As the battle between the United States and California over immigration makes its way in court, the war of words is just beginning.
The Justice Department sued California late Tuesday, alleging that state policies that prohibit some cooperation with federal immigration enforcement are unconstitutional.
California Attorney General Xavier Becerra fired back hours later, saying his state should not be forced to do the federal job of trying to enforce immigration laws.
"We're not gonna have them coerce us into doing things that they want us to do simply because they don't want to do it them themselves," he told CNN's Anderson Cooper on Wednesday night.
Sessions slams policies
The California laws at issue limit state and local police cooperation with federal immigration authorities in a variety of ways.
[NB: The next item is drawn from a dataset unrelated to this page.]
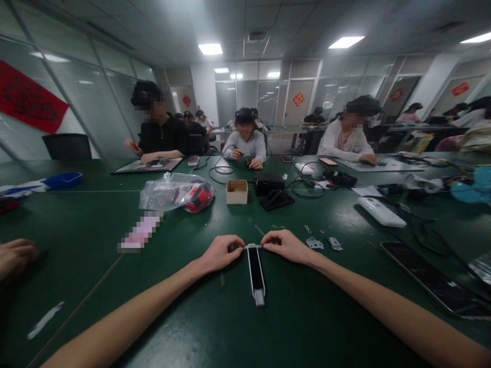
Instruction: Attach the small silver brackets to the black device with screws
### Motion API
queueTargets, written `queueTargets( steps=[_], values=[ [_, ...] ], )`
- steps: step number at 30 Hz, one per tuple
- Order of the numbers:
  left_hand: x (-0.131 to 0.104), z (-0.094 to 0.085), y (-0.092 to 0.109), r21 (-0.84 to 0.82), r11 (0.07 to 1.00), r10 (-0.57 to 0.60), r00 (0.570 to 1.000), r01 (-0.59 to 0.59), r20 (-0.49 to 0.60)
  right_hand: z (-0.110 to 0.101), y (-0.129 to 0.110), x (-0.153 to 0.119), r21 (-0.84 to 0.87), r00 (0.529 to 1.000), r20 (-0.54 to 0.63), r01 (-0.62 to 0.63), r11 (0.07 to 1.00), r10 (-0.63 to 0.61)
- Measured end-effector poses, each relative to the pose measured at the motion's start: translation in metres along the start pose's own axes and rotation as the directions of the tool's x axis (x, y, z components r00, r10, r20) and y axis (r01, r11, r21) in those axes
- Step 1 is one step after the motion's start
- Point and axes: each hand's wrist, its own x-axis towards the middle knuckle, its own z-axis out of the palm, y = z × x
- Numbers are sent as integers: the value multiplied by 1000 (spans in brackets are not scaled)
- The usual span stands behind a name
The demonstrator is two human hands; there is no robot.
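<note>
A long, narrow device (257, 270) with a pale frame and a black middle lies on the green table, its grey end piece (260, 298) toward me. Across its far end runs a thin, light crosspiece (253, 246). My left hand (222, 251) pinches the left end of this crosspiece between thumb and fingers. At the opposite end, my right hand (287, 246) pinches it in the same way. Just right of my right hand lie two small metal plates, one nearer (315, 243) and one farther right (335, 244), with several tiny parts (307, 229) behind them.
Beyond my hands stand a small open box (237, 192), a black case (269, 182) and a plastic bag (176, 193) with red items. A dark phone-like slab (429, 276), a white device (381, 212) and cables lie right. Another person's hand (16, 257) rests left; co-workers sit opposite.
</note>
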Motion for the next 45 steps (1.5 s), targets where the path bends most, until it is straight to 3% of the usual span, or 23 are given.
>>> queueTargets(
  steps=[13, 23, 35, 39, 45],
  values=[
    [0, 1, -3, -32, 999, 10, 1000, -10, -13, 7, -12, -2, 40, 994, -103, -35, 999, 39],
    [1, 2, -5, -29, 1000, -10, 1000, 10, -4, 21, -12, -4, 15, 983, -183, 21, 1000, -18],
    [0, -1, 2, -10, 1000, -19, 1000, 19, 16, 24, -15, -8, -52, 980, -189, 45, 998, -55],
    [-1, -3, 1, -22, 1000, -19, 1000, 19, 0, 5, -20, -6, -169, 987, -133, 64, 984, -87],
    [-1, -1, -3, -53, 999, 7, 1000, -7, 4, -67, -14, -13, -447, 997, -49, -76, 891, 60]
  ],
)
One prohibits private employers from voluntarily cooperating with federal immigration law enforcement and requires employers give workers a heads up about potential worksite inspections, a second restricts local law enforcement from sharing information about the release of criminal immigrants to federal agents and prohibits their transfer to federal custody, and a third allows the state to inspect federal and Department of Homeland Security documents, which the Justice Department considers off limits to local authorities.
Sessions said the bills undermine federal immigration policies, calling the state's elected officials "radical extremists."
"Federal law determines immigration policy," Sessions told Fox."The state of California is not entitled to block that activity. Somebody needs to stand up and say, 'No, you've gone too far. You cannot do this.'"
Sessions' move is an aggressive escalation of the administration's battle in the past year to pressure local jurisdictions to help federal agents detain undocumented immigrants
'Our folks are very busy'
But Becerra said California's laws are constitutional, adding that the state's focus is public safety, not immigration enforcement. Sessions' accusations and characterizations of the state's sanctuary policy are untrue, he said.
"Our folks are very busy ... doing public safety around the state, we don't have to do the immigration work for the immigration officials," he said.
He accused the government of separating families during its immigration enforcements.
"Many of the actions that ICE has taken aren't going after those serious dangerous criminals. They are going after mothers who are doing nothing more than coming home from work or fathers ..." he said.
In some cases, he said, the government has asked state officials to detain people beyond the time allowed by the constitution
"We are not interested in trying to violate people's constitutional rights," Becerra said. "ICE has the information it needs to pick some of these folks up."
Immigration officials, he said, are free to conduct their removals in the state.